Real-Star meldet sich zu Wort: Camavinga bittet um Verzeihung
Jetzt meldet sich Camavinga zu Wort
„Ich übernehme die Verantwortung für meinen Anteil. Ich möchte mich bei meinen Mitspielern und allen Madridistas entschuldigen. Danke für eure Unterstützung. Hala Madrid, immer“, schrieb der Franzose in den sozialen Netzwerken.
Der Mittelfeldspieler stand beim 3:4 im Viertelfinal-Rückspiel beim FC Bayern nur 24 Minuten auf dem Platz, ehe er mit Gelb-Rot vom Feld musste.

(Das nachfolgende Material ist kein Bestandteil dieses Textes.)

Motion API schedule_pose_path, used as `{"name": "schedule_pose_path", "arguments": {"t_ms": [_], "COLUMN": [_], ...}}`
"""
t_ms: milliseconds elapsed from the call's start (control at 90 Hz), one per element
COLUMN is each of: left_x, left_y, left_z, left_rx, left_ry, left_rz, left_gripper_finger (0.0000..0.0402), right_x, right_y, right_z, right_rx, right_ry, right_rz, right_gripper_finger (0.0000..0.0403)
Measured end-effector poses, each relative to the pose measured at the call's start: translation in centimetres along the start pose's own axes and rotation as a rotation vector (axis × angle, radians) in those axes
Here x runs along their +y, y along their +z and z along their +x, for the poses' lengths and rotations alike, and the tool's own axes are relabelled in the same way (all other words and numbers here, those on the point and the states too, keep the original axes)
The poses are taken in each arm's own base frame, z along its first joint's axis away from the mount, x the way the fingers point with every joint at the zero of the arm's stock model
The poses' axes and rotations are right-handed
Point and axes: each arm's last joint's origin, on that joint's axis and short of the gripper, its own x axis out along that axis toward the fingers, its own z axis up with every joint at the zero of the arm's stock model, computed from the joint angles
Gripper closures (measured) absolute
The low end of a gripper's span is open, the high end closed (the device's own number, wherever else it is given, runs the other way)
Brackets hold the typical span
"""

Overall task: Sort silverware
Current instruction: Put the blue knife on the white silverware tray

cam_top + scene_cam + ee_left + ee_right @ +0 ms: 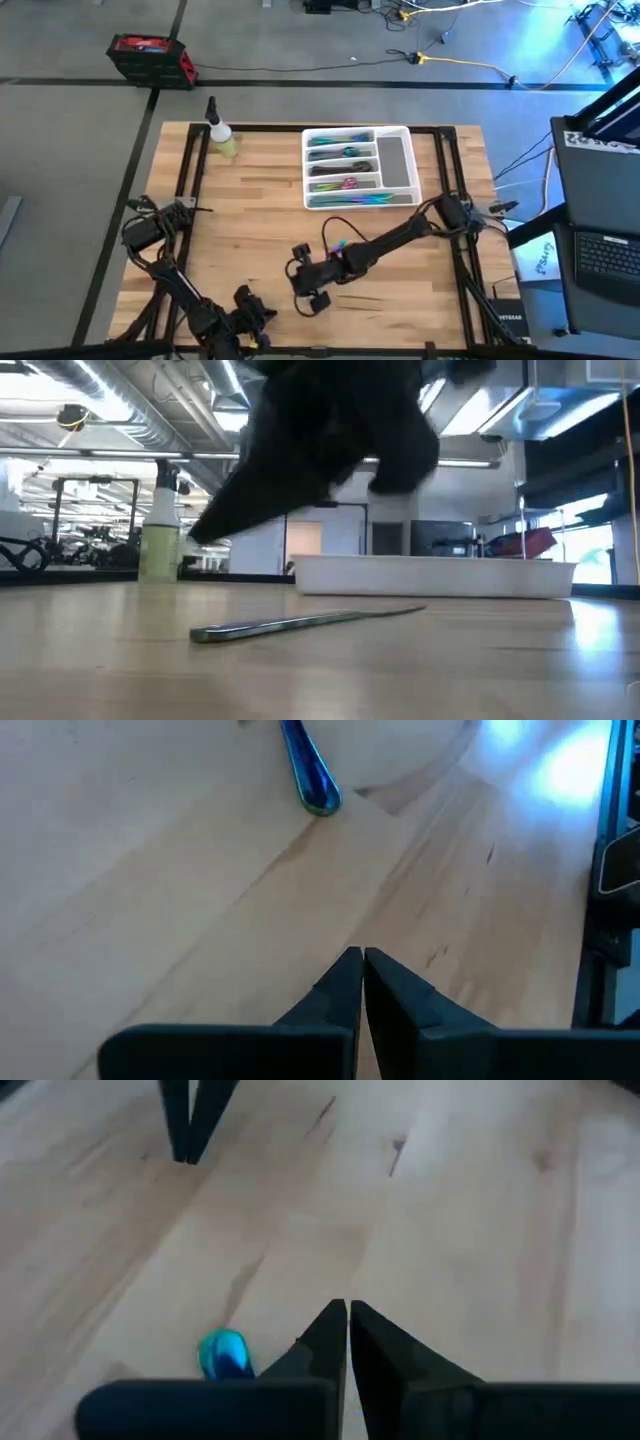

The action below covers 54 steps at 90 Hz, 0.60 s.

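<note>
While right gripper hovers pinched, one utensil on table

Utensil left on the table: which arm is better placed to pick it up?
Right. Its hand hovers beside the utensil, fingers together; the left hand sits back at the table's near edge.

Pale wood table, planked, smooth with a soft sheen. White plastic tray, grey-lined in one compartment. Iridescent glossy metal silverware inside, teal to pink. Another polished metal piece lying on the wood, mirror-bright blue tip. Clear plastic bottle, yellowish contents. Matt black fingers on the left gripper.
</note>
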Motion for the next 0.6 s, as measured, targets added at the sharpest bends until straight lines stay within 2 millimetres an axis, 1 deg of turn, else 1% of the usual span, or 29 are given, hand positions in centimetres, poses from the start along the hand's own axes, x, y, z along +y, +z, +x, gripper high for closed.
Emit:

Unverständnis und Wut bei Real Madrid
In der 79. Minute sah Camavinga nach einem taktischen Foul an Jamal Musiala die erste Verwarnung.

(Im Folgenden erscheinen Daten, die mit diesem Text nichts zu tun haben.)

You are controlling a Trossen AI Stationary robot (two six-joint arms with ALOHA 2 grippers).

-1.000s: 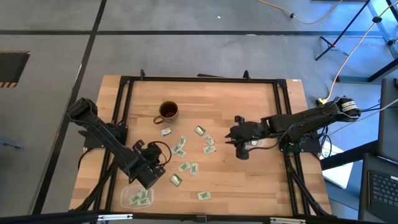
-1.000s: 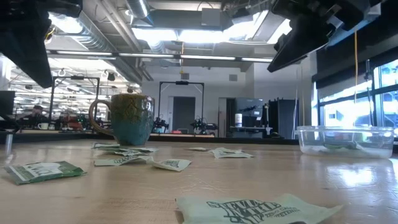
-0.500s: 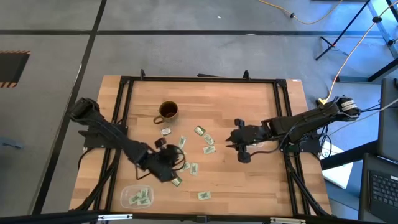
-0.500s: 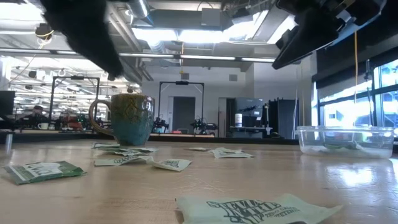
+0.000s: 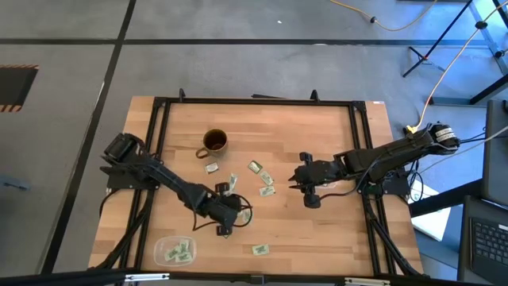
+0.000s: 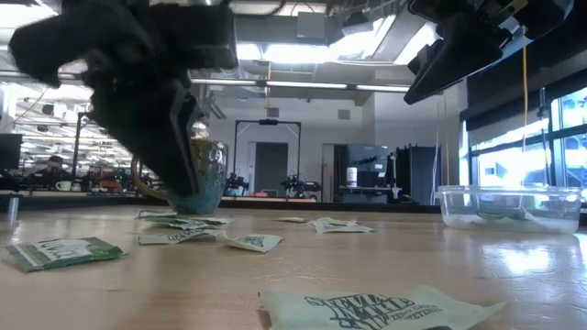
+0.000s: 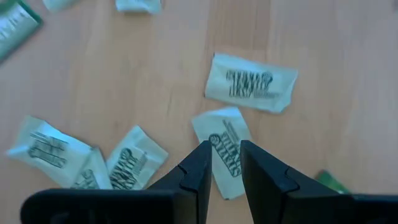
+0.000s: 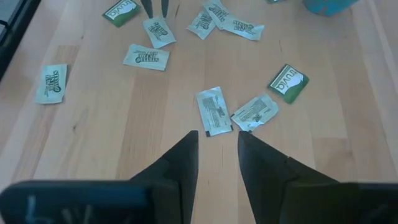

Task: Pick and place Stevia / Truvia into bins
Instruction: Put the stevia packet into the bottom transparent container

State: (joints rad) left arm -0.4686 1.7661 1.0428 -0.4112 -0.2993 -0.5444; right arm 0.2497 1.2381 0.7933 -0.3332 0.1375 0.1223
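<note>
Left wrist view: left gripper (image 7: 222, 163) fingers parted, empty, straddling sachet (image 7: 226, 149); neighbour at 9 o'clock (image 7: 130, 160) risked double-pick.

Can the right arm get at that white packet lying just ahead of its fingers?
Probably yes. The right gripper hangs open above the table, and the white sachet lies flat just beyond its fingertips with bare wood around it; only a second sachet sits close beside it.
</note>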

Wenige Minuten vor Schluss foulte er Harry Kane, hielt anschließend den Ball fest – und kassierte die zweite Gelbe wegen Spielverzögerung. Der Platzverweis sorgte für großes Unverständnis in Spanien und viel Wut bei Reals Spielern.
Zu dem Zeitpunkt der umstrittenen Entscheidung war die Partie völlig offen. Doch in Unterzahl verlor Real den Zugriff, Bayern traf sogar noch zweimal und machte das Halbfinale klar.
Arbeloa tobt nach Schiri-Entscheidung
Trainer Álvaro Arbeloa reagierte nach Abpfiff mit scharfer Kritik. „Niemand versteht, dass man einen Spieler für so etwas vom Platz stellt. Es ist unerklärlich und ungerecht“, klagte der Coach. Auch international sprach er von einer „unfairen“ Entscheidung des Unparteiischen Slavko Vincic.
In Spanien entbrannte eine hitzige Debatte um die Verhältnismäßigkeit der Gelb-Roten Karte. Fest steht: Mit einem Mann weniger kassierte Real in der Schlussphase die entscheidenden Treffer – Luis Díaz und Michael Olise trafen spät für die Münchner.
Camavinga selbst verzichtet in seinem Statement auf Schuldzuweisungen gegen den Schiedsrichter.